**Exercise**
Everything in the entries is to be written out exactly, except for the pictures.

**Input records**
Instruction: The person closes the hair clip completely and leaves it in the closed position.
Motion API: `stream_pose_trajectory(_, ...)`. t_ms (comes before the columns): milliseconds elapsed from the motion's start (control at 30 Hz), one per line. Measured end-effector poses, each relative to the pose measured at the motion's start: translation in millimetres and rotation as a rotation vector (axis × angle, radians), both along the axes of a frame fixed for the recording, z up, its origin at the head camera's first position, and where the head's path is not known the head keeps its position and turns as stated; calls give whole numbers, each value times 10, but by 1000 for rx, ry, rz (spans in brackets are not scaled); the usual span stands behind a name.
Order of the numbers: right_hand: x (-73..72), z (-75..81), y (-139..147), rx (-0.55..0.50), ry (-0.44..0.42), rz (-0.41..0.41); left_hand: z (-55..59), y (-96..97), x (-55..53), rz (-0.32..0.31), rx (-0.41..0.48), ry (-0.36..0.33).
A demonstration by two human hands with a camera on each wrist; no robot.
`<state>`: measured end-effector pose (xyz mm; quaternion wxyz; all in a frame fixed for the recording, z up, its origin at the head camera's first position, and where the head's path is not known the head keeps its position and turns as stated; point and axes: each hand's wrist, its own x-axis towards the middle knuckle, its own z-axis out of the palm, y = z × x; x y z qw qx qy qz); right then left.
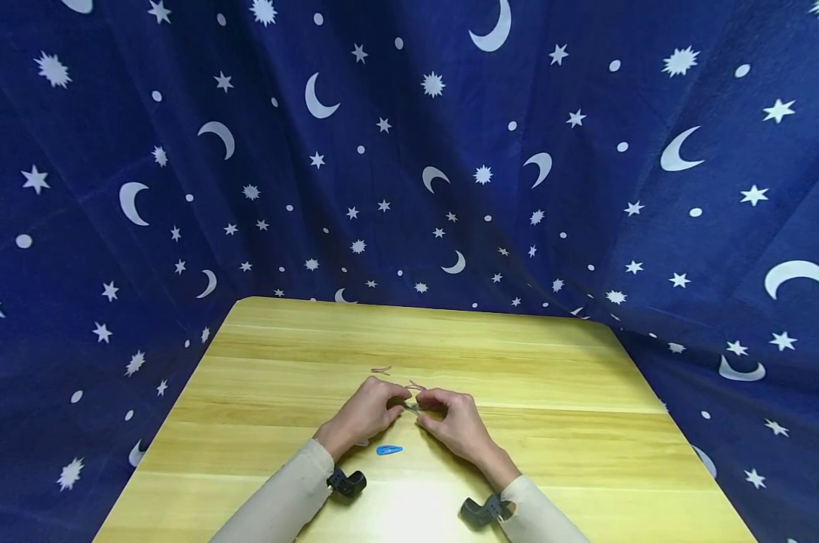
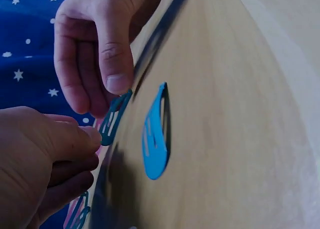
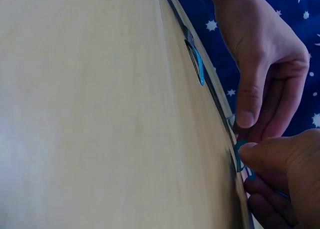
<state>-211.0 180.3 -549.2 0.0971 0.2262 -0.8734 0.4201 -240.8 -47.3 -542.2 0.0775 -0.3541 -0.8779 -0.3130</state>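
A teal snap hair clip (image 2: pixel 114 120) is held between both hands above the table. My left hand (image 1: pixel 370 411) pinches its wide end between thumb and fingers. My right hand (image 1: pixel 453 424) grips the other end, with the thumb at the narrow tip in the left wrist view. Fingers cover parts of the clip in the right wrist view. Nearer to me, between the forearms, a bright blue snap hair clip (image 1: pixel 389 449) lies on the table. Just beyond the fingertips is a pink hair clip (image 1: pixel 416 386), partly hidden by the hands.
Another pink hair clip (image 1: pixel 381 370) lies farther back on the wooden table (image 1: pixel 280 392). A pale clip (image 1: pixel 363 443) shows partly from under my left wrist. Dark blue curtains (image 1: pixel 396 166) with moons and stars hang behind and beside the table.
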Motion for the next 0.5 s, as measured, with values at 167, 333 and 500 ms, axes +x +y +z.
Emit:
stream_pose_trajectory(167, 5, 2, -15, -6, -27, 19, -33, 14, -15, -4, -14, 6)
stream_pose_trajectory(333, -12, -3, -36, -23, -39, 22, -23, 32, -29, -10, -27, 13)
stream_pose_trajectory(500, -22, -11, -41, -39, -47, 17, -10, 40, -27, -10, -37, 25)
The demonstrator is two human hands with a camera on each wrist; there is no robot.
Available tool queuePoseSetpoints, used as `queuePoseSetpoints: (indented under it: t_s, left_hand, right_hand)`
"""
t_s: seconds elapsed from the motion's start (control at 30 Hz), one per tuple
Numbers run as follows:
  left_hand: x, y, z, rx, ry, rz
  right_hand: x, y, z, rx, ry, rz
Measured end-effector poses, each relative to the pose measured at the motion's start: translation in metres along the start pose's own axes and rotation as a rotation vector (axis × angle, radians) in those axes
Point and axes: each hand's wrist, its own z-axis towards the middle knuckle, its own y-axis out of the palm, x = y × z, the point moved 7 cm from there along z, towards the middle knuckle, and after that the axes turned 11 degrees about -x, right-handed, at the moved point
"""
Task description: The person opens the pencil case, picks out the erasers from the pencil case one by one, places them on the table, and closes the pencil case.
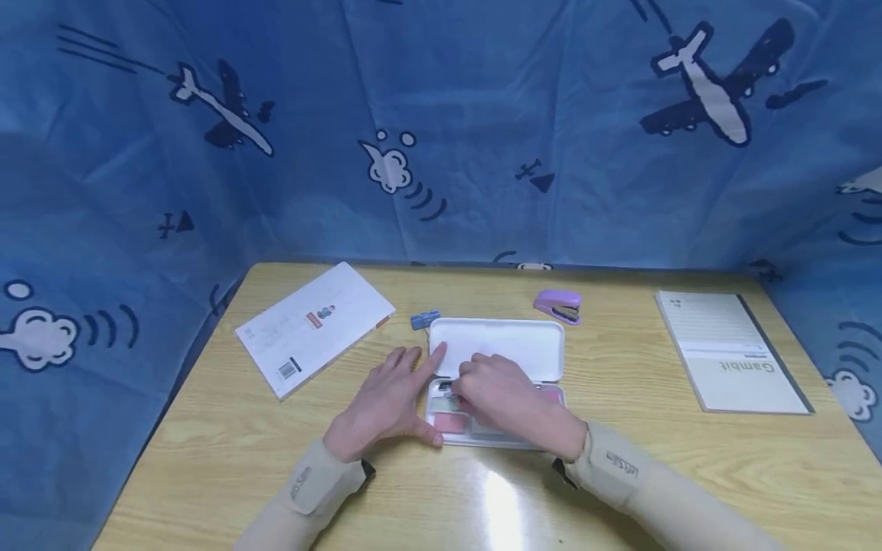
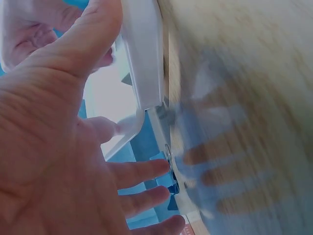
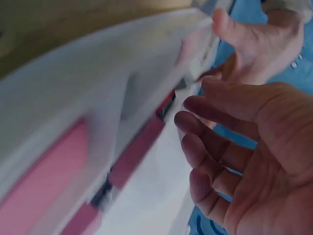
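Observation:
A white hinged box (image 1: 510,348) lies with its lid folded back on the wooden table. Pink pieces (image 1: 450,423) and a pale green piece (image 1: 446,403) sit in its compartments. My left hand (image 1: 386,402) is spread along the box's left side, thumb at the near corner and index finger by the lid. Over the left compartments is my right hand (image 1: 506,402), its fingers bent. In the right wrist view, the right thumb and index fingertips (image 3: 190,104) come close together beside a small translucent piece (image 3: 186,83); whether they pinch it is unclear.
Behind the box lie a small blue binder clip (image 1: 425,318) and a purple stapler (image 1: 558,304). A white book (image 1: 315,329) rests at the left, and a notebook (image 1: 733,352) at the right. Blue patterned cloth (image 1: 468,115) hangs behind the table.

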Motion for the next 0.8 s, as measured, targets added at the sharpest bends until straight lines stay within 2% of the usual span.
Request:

**Task solution**
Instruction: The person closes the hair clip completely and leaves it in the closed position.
Motion API: `stream_pose_trajectory(_, ...)`. t_ms (comes before the columns): milliseconds elapsed from the motion's start (control at 30 Hz), one per line. Measured end-effector poses, each relative to the pose measured at the motion's start: translation in millimetres and rotation as a rotation vector (axis × angle, radians), both along the axes of a frame fixed for the recording, z up, its origin at the head camera's first position, and where the head's path is not known the head keeps its position and turns as stated; calls give whole numbers, each value times 10, but by 1000 for rx, ry, rz (spans in brackets are not scaled); the usual span stands behind a name.
Order of the numbers: right_hand: x (-73..72), z (-75..81), y (-139..147), rx (-0.55..0.50), ry (-0.44..0.42), rz (-0.41..0.41); left_hand: z (-55..59), y (-96..97), x (-55..53), rz (-0.32..0.31), rx (-0.41..0.48), ry (-0.36..0.33).
A demonstration by two human hands with a camera on each wrist; no robot.
`<state>`: measured end-effector pose (xyz mm; quaternion wxyz; all in a frame fixed for the recording, z up, its origin at the head camera's first position, and where the head's path is not known the head keeps its position and turns as stated; point and axes: each hand's wrist, its own x-axis towards the middle knuckle, its own z-axis out of the palm, y = z × x; x y z qw qx qy qz); right then left.
<state>-211.0 180.3 -549.2 0.0971 0.2262 -0.8734 0.4201 -240.8 -47.3 -542.2 0.0775 -0.3541 -0.8779 -0.3130</state>
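A teal snap hair clip (image 2: pixel 114 120) is held between both hands above the table. My left hand (image 1: pixel 370 411) pinches its wide end between thumb and fingers. My right hand (image 1: pixel 453 424) grips the other end, with the thumb at the narrow tip in the left wrist view. Fingers cover parts of the clip in the right wrist view. Nearer to me, between the forearms, a bright blue snap hair clip (image 1: pixel 389 449) lies on the table. Just beyond the fingertips is a pink hair clip (image 1: pixel 416 386), partly hidden by the hands.
Another pink hair clip (image 1: pixel 381 370) lies farther back on the wooden table (image 1: pixel 280 392). A pale clip (image 1: pixel 363 443) shows partly from under my left wrist. Dark blue curtains (image 1: pixel 396 166) with moons and stars hang behind and beside the table.
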Motion for the next 0.5 s, as measured, with values at 167, 333 and 500 ms, axes +x +y +z.
Emit:
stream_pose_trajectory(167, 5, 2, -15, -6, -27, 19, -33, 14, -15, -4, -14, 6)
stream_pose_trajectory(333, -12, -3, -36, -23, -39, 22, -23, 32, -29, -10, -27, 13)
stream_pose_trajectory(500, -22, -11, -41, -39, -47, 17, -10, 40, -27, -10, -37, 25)
The demonstrator is two human hands with a camera on each wrist; there is no robot.
Available tool queuePoseSetpoints, used as `queuePoseSetpoints: (indented under it: t_s, left_hand, right_hand)`
"""
t_s: seconds elapsed from the motion's start (control at 30 Hz), one per tuple
Numbers run as follows:
  left_hand: x, y, z, rx, ry, rz
  right_hand: x, y, z, rx, ry, rz
Measured end-effector poses, each relative to the pose measured at the motion's start: translation in metres along the start pose's own axes and rotation as a rotation vector (axis × angle, radians) in those axes
Point and axes: each hand's wrist, its own z-axis towards the middle knuckle, its own y-axis out of the palm, x = y × z, the point moved 7 cm from there along z, towards the middle knuckle, and after that the axes turned 11 degrees about -x, right-handed, at the moved point
"""
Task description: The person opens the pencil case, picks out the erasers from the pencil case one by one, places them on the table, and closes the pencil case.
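Observation:
A white hinged box (image 1: 510,348) lies with its lid folded back on the wooden table. Pink pieces (image 1: 450,423) and a pale green piece (image 1: 446,403) sit in its compartments. My left hand (image 1: 386,402) is spread along the box's left side, thumb at the near corner and index finger by the lid. Over the left compartments is my right hand (image 1: 506,402), its fingers bent. In the right wrist view, the right thumb and index fingertips (image 3: 190,104) come close together beside a small translucent piece (image 3: 186,83); whether they pinch it is unclear.
Behind the box lie a small blue binder clip (image 1: 425,318) and a purple stapler (image 1: 558,304). A white book (image 1: 315,329) rests at the left, and a notebook (image 1: 733,352) at the right. Blue patterned cloth (image 1: 468,115) hangs behind the table.
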
Motion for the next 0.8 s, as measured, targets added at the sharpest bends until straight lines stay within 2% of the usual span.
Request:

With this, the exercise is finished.